Assignment -> Only the lines holding "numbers" are wanted here; copy each from the listing.

Data segment ->

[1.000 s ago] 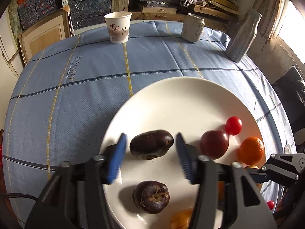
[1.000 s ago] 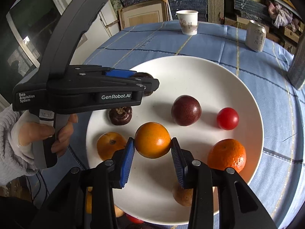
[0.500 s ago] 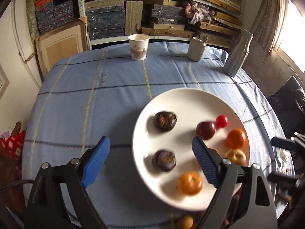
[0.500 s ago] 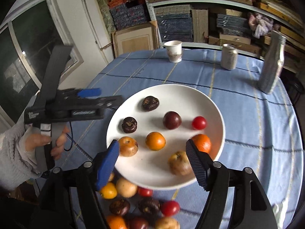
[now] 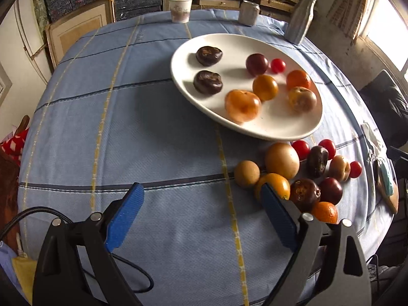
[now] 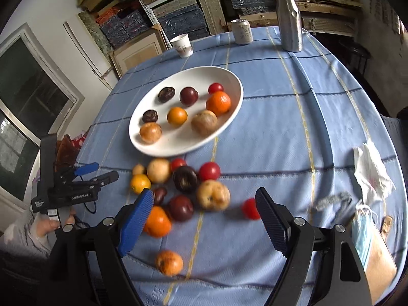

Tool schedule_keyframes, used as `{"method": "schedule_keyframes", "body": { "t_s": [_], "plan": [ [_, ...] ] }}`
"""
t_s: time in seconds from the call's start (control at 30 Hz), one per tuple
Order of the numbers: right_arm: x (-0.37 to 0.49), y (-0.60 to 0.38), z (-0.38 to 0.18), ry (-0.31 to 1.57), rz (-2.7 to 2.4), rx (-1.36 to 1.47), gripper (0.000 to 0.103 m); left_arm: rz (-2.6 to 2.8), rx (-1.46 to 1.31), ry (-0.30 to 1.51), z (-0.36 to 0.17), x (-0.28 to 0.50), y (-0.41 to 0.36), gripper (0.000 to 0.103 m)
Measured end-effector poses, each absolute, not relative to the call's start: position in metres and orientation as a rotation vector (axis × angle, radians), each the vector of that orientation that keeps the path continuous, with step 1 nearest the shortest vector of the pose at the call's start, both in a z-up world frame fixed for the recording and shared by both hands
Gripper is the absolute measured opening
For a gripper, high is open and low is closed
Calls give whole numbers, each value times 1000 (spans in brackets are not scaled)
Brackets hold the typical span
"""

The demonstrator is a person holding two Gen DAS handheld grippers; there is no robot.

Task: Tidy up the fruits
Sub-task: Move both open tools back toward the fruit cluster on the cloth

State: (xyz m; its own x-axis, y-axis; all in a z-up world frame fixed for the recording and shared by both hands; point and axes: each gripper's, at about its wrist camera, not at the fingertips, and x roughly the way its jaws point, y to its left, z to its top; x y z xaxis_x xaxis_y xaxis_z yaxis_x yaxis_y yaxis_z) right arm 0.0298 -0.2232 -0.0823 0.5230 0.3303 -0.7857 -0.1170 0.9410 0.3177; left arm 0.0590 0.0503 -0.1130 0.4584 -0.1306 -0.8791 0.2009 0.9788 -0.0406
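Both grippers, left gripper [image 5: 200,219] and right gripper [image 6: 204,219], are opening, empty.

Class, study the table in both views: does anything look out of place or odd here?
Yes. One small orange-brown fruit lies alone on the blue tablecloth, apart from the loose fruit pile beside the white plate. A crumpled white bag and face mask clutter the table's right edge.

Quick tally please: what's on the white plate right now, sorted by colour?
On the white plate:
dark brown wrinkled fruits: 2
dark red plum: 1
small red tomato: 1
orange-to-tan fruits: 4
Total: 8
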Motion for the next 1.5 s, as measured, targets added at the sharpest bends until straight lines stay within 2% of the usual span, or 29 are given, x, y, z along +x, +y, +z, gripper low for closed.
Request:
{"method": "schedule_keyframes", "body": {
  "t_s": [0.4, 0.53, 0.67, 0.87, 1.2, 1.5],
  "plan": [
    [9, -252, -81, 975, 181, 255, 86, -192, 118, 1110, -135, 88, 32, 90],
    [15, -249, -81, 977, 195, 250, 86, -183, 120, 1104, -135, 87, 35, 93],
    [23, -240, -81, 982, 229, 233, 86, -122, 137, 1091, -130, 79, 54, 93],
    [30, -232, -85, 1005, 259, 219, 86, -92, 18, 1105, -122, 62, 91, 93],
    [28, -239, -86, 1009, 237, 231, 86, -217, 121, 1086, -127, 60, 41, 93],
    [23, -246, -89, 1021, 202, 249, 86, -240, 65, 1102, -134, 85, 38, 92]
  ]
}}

Exercise solution ->
Order of the numbers: right_arm: x (-0.37 to 0.49), y (-0.60 to 0.38), z (-0.38 to 0.18), ry (-0.31 to 1.57), rz (-2.7 to 2.4), rx (-1.36 to 1.47), gripper (0.000 to 0.103 m); left_arm: rz (-2.6 to 2.8), rx (-1.46 to 1.31), ry (-0.30 to 1.51), z (-0.36 to 0.17), x (-0.28 to 0.50), y (-0.41 to 0.36), gripper (0.000 to 0.103 m)
Calls give whole numbers, each value times 1000 (spans in brackets are not scaled)

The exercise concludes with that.